He moved down to London from his home turf of the North East of England and then met up with various jazz musicians, including sax player Don Rendell. He teamed up with Don and together they formed one of the most influential British modern jazz quintets ever heard. The Rendell-Carr Quintet was something of a jazz supergroup, and although they only recorded five albums, for the EMI Columbia Lansdowne series label, these still command high secondhand prices on eBay. Apart from Rendell and Carr, the Quintet also featured Colin Purbrook on piano on their first album Shades of Blue only. Pianist Michael Garrick was recruited from their second album Dusk Fire onwards, and penned many of the compositions recorded. The Quintet was completed by Trevor Tomkins on drums and Dave Green on bass. Unusually and significantly, the Rendell-Carr Quintet was really the first British small jazz group to record only their own compositions, many of which were lengthy and distinctive.
During the 1960s, Carr recorded not only with the Rendell-Carr Quintet, but also with Michael Garrick’s various groups on some remarkable albums including Promises, Black Marigolds and The Heart is a Lotus. He also recorded with Joe Harriott and Amancio D’Silva, notably on Integration and Hum Dono.
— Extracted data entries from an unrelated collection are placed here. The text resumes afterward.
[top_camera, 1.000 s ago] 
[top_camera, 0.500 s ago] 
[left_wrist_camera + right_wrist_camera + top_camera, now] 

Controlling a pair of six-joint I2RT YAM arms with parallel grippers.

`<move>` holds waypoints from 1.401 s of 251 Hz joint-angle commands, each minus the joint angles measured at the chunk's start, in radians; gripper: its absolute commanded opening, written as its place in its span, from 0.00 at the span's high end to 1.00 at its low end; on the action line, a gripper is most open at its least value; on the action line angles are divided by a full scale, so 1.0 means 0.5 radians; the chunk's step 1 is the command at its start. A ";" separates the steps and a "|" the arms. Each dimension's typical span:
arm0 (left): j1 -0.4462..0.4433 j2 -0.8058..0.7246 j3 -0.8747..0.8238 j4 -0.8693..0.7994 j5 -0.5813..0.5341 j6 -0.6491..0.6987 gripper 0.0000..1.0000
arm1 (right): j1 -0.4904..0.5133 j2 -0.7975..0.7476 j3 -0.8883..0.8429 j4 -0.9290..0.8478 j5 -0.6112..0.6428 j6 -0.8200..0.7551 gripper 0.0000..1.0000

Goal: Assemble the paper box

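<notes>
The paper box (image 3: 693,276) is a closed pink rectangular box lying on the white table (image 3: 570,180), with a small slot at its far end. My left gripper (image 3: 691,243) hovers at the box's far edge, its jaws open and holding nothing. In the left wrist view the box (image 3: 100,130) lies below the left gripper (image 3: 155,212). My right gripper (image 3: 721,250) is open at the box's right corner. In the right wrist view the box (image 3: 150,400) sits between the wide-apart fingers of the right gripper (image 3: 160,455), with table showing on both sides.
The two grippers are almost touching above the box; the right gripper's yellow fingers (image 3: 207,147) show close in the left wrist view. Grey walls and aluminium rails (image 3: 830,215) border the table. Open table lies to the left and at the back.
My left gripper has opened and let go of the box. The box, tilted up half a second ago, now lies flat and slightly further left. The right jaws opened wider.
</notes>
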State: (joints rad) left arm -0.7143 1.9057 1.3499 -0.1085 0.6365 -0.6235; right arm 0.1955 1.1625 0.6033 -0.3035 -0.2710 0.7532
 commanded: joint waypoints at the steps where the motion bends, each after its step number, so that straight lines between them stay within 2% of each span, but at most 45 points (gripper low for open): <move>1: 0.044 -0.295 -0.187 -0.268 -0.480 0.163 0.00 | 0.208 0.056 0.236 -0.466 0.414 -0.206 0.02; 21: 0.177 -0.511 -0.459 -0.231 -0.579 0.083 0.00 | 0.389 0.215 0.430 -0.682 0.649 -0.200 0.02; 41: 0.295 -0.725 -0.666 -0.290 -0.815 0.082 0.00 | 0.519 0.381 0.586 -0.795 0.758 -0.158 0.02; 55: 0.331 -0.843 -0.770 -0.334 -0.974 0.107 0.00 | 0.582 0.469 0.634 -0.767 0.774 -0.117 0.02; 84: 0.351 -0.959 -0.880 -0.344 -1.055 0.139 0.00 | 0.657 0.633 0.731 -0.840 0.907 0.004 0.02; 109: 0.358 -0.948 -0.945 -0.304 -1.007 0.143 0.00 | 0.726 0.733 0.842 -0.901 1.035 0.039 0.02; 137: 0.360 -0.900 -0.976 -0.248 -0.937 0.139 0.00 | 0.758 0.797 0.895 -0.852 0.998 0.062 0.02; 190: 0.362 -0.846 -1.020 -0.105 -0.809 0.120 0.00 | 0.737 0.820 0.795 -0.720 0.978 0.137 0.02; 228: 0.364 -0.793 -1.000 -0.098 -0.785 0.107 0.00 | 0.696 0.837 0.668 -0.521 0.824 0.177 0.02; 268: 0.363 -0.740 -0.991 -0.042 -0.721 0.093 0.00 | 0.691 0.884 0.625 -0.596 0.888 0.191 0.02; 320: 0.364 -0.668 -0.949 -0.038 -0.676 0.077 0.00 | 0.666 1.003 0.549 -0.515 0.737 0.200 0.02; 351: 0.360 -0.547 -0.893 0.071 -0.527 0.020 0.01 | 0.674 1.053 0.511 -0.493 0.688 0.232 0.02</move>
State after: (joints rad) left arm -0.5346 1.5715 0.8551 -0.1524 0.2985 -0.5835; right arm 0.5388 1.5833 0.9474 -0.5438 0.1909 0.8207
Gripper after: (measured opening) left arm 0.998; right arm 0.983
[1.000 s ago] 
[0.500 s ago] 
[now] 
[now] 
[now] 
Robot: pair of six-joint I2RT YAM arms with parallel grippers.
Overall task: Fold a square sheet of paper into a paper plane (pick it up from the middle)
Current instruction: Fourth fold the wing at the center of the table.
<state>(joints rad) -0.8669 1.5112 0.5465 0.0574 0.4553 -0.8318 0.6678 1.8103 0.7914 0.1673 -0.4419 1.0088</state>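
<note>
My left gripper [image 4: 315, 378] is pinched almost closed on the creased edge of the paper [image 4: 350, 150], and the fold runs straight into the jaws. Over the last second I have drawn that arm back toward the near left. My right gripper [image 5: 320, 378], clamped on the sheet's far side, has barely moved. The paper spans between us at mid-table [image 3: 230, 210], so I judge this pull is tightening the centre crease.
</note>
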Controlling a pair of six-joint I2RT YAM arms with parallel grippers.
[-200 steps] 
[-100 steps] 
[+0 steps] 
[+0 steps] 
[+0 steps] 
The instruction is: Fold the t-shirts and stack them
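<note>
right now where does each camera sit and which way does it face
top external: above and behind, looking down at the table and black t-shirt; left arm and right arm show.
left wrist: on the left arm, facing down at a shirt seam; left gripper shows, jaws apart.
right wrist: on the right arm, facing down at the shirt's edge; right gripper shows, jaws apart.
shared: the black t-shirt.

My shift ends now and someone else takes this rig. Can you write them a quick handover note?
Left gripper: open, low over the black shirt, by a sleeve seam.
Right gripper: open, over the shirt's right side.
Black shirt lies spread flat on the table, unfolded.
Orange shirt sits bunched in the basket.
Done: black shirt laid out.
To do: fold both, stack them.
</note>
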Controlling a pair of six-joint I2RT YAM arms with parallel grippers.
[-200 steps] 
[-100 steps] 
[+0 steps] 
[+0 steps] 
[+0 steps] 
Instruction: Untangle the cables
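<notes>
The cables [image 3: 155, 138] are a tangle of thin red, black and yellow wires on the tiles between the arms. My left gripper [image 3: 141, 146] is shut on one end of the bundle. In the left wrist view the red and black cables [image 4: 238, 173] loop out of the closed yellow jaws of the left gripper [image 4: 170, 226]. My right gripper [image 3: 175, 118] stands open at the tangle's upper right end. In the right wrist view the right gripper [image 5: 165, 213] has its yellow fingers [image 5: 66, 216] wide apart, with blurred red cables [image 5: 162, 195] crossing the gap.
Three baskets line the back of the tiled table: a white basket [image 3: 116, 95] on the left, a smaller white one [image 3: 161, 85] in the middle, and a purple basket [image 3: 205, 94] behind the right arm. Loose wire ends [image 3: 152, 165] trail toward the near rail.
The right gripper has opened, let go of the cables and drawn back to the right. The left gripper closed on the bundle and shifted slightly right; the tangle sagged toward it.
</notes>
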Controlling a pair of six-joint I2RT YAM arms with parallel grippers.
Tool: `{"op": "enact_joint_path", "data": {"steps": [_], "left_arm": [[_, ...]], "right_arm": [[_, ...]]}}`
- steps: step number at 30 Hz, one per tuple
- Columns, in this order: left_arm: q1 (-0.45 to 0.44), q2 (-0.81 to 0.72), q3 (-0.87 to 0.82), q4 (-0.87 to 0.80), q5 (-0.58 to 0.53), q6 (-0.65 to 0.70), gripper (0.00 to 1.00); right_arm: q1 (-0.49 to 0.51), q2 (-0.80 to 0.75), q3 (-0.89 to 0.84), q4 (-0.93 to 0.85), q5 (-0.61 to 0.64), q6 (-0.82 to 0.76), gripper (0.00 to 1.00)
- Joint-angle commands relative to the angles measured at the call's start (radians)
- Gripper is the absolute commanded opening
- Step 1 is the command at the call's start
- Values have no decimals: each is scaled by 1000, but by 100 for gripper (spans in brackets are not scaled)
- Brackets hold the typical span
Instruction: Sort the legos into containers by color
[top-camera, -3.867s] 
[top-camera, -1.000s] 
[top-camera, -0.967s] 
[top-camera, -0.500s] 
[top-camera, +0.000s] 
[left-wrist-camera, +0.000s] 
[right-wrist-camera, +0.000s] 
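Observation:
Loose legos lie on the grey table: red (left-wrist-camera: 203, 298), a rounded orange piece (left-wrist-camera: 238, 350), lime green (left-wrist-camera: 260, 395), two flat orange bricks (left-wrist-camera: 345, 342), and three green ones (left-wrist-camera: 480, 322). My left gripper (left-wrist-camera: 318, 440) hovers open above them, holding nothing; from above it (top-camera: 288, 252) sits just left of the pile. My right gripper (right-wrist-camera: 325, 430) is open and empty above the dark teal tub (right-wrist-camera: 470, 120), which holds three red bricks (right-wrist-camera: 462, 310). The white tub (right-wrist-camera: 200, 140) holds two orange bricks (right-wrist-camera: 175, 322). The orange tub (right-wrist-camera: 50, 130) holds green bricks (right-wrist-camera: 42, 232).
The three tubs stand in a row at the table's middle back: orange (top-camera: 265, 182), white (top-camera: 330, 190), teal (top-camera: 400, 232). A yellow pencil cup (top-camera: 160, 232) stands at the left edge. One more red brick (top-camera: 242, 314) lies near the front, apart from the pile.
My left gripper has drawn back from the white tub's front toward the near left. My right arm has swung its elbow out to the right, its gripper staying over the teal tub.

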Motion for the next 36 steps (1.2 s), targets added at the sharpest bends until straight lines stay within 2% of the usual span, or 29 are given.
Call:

BBC Radio 1 DJ Gilles Peterson recently selected no less than two tracks by the Rendell- Carr Quintet (”Black Marigolds” and “Dusk Fire”) for his first British jazz compilation album Impressed, which also featured Tubby Hayes, Ronnie Ross, Mike Garrick, Joe Harriott, Graham Collier and Harry Beckett. The Impressed series is a very important showcase for some of the great British modern jazz of the 1960s and 1970s, most of which had not seen the light of day since their original vinyl releases. Peterson clearly appreciated the importance of the Rendell-Carr Quintet.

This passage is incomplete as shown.